Start of Supplied information

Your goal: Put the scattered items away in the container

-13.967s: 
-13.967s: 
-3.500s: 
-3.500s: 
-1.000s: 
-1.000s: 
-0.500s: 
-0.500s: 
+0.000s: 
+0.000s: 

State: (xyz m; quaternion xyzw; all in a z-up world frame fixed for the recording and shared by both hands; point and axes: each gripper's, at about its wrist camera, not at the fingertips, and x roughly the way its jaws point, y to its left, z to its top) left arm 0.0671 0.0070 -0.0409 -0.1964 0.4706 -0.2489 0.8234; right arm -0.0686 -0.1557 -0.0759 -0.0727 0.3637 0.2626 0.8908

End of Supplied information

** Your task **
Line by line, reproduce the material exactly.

** Task response **
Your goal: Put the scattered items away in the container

-13.967s: 
-13.967s: 
-3.500s: 
-3.500s: 
-1.000s: 
-1.000s: 
-0.500s: 
-0.500s: 
+0.000s: 
+0.000s: 

State: (xyz m; quaternion xyzw; all in a z-up world frame fixed for the recording and shared by both hands; point and axes: each gripper's, at about its wrist camera, not at the fingertips, and x roughly the way its jaws point, y to its left, z to its top) left arm 0.0671 0.0070 -0.0409 -0.1964 0.4706 -0.2489 0.8234; right arm -0.0686 -0.1557 -0.0759 -0.0727 0.3637 0.2626 0.8908

The answer has been written out completely.